Ingredients
The following ingredients have 1 Servings
- 2 ¼ to 2 ½ cups low sodium chicken broth
- 1 tablespoon extra virgin olive oil
- ¾ pound sweet Italian sausage, cut into bite sized pieces
- 6 tablespoons unsalted butter, divided
- 1 yellow onion, diced
- 2 carrots, peeled and diced
- 3 ½ tablespoons sage, minced
- 3 tablespoons chives, thinly sliced
- 2 tablespoons thyme, minced
- 2 sourdough baguettes (completely stale), cut into 1 inch cubes
- ⅔ cup dried cranberries
- ⅔ cup toasted hazelnuts, roughly chopped
- salt and pepper to taste
Instruction
- Preheat oven to 375°F.
- Pour broth into a small saucepan and simmer over low heat. Cover and set aside.
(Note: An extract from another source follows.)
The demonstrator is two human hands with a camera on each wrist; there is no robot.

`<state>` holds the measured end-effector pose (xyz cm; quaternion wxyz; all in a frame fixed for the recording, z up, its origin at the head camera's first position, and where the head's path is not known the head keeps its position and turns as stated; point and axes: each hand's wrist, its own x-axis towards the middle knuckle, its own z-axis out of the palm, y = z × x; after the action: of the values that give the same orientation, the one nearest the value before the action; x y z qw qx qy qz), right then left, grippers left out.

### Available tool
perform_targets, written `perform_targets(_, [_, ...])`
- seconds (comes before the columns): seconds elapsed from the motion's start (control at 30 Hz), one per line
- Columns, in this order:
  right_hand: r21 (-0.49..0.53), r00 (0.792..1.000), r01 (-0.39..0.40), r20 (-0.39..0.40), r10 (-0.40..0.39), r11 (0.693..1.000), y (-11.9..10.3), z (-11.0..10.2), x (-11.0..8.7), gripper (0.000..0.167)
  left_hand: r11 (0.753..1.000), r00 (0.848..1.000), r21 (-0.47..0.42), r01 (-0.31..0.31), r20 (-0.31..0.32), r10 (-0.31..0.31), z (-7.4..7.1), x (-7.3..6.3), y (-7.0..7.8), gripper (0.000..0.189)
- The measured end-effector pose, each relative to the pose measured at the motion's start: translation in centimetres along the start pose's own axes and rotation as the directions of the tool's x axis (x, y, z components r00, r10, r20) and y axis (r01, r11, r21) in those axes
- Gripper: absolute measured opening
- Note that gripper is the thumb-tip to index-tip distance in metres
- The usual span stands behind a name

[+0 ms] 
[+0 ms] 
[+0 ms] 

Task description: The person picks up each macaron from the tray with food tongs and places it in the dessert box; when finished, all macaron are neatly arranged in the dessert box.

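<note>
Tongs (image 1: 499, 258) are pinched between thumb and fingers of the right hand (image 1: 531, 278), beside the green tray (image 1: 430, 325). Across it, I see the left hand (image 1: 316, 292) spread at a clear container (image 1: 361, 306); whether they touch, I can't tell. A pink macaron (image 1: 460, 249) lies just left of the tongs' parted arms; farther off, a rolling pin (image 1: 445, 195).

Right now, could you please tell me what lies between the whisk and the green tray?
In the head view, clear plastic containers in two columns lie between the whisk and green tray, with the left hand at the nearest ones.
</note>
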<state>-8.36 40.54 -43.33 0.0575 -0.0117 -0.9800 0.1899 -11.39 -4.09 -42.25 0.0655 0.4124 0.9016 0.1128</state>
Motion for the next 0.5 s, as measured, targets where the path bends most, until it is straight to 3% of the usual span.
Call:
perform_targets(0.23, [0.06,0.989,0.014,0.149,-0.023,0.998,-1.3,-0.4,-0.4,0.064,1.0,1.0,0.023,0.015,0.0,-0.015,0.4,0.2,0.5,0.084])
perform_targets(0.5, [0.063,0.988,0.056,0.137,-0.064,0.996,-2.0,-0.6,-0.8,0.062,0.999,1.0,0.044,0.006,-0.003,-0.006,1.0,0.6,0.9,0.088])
- Pour oil in a sauté pan and place over medium high heat.
- Add sausage to pan and brown for 4 to 5 minutes.
- Remove sausage from pan and place in a large mixing bowl. Set aside.
- Drain fat from pan. Add 2 tablespoons butter to the pan and sauté onions and carrots for 3 minutes.
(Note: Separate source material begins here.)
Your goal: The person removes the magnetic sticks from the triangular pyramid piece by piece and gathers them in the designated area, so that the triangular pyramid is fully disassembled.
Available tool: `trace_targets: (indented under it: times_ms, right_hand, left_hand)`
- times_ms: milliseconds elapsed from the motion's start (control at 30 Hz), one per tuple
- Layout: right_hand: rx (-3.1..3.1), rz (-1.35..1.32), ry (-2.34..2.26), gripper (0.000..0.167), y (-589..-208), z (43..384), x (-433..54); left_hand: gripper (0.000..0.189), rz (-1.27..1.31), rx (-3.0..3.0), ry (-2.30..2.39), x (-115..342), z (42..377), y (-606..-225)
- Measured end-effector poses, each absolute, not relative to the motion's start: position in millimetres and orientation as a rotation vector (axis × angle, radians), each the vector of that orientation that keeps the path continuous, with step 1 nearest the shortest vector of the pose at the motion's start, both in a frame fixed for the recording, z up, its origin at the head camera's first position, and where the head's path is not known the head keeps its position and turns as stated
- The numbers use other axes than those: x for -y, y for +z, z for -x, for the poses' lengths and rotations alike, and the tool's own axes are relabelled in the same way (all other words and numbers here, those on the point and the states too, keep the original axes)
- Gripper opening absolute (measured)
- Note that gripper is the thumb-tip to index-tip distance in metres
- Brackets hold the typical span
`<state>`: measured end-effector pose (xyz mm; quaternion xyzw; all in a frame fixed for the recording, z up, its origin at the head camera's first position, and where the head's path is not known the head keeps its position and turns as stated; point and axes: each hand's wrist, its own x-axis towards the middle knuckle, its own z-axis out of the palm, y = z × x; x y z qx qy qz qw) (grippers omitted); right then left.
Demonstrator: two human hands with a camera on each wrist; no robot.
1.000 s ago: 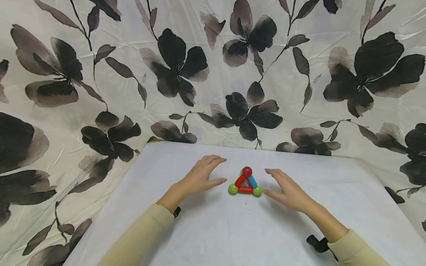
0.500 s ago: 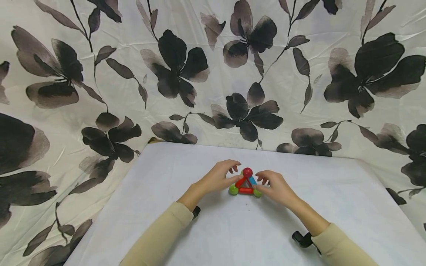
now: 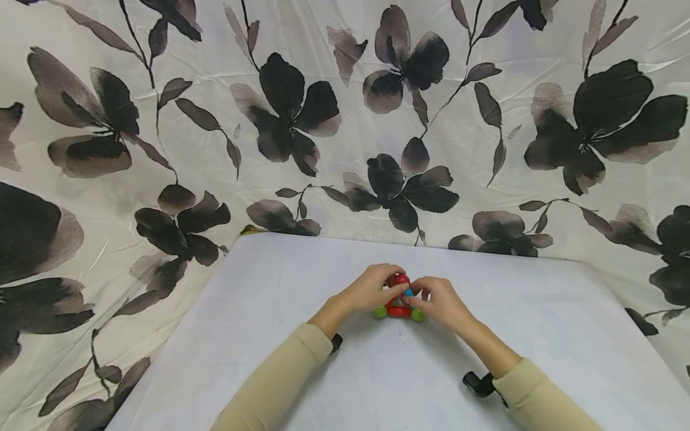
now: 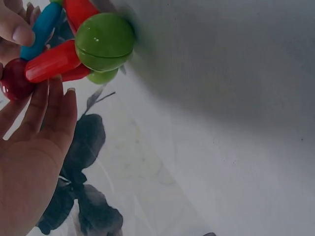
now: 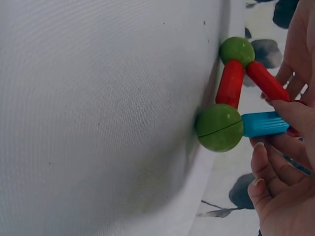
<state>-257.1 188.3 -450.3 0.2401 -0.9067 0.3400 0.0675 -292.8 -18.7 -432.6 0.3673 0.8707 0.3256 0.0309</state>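
Likely grasp step on ball-and-rod triangle: left hand pinched 12 o'clock red ball, right hand 2 o'clock blue rod; next needed even pressure.

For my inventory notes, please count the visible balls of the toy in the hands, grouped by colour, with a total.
Red ball: 1
Green balls: 3
Total: 4

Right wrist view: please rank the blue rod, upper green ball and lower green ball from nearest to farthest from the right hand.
1. Blue rod: held by the right hand.
2. Lower green ball: at that rod's end, away from the hand.
3. Upper green ball: across a red rod from the lower one.
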Motion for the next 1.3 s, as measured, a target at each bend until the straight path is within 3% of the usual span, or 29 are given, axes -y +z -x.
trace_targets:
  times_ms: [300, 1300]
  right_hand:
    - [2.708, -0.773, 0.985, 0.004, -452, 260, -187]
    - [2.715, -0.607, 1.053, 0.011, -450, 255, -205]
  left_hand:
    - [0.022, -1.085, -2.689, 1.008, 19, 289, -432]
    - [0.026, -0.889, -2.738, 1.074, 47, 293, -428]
- Add sage, chives and thyme and sauté for another 3 minutes. Season with salt and pepper.
- Pour onion mixture over browned sausage and gently toss together.
- Add baguette cubes, dried cranberries and hazelnuts to the bowl and fold together.
- Pour hot broth over bread mixture and stir together until fully incorporated and well combined.
- Generously grease a baking dish with 2 tablespoons of butter and fill with the stuffing mixture.
- Cover with foil and place in the oven for 30 minutes.
- Remove from oven and uncover. Dot the top with the remaining 2 tablespoons of butter and place back in the oven for 15 minutes, uncovered.
- Allow to cool for 5 minutes before serving.